* YOUR INSTRUCTIONS: Copy out the lines below that hold the word "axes".

* RAW DATA:
*** Block opens ***

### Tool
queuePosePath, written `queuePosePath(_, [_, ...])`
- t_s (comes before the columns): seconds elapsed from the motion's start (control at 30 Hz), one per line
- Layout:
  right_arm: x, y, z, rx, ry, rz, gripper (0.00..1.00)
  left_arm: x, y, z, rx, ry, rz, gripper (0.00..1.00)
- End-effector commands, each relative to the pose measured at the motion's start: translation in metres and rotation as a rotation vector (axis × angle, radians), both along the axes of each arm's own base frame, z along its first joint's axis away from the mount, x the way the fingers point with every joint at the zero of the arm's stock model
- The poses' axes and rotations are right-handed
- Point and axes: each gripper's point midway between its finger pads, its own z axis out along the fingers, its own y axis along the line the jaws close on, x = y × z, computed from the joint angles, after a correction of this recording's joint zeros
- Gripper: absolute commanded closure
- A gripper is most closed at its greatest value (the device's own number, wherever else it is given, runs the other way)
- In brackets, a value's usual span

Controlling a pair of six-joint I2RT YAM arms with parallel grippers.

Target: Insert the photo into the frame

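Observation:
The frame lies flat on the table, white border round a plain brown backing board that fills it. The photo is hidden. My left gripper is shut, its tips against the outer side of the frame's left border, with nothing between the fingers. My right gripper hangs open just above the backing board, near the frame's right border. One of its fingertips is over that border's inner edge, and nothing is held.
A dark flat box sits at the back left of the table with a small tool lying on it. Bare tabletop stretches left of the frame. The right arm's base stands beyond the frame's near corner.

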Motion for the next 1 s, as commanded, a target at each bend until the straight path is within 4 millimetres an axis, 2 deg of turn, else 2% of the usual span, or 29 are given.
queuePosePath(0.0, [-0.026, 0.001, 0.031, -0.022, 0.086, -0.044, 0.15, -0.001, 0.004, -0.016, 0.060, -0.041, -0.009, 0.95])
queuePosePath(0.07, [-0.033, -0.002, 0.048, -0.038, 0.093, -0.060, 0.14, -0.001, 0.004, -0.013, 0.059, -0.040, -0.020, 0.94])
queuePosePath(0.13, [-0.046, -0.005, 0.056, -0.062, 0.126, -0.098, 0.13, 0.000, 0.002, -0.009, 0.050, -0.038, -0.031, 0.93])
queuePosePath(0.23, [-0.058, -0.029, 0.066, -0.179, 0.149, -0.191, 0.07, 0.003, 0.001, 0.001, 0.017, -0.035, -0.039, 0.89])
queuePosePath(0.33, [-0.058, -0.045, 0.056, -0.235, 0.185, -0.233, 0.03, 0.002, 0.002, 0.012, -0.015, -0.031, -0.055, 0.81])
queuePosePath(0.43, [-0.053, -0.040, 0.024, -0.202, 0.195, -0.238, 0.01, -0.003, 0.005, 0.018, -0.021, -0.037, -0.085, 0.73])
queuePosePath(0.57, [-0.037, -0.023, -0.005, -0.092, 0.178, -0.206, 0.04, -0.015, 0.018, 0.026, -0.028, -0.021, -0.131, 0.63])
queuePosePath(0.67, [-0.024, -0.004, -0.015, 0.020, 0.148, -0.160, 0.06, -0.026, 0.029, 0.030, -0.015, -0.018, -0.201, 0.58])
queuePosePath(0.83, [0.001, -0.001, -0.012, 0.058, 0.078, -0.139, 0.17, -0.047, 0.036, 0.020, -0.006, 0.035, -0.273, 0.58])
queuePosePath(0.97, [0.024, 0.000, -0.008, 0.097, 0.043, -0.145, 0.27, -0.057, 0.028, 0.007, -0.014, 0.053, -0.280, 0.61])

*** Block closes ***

* WORKED SOLUTION:
- End-effector commands, each relative to the pose measured at the motion's start: translation in metres and rotation as a rotation vector (axis × angle, radians), both along the axes of each arm's own base frame, z along its first joint's axis away from the mount, x the way the fingers point with every joint at the zero of the arm's stock model
- The poses' axes and rotations are right-handed
- Point and axes: each gripper's point midway between its finger pads, its own z axis out along the fingers, its own y axis along the line the jaws close on, x = y × z, computed from the joint angles, after a correction of this recording's joint zeros

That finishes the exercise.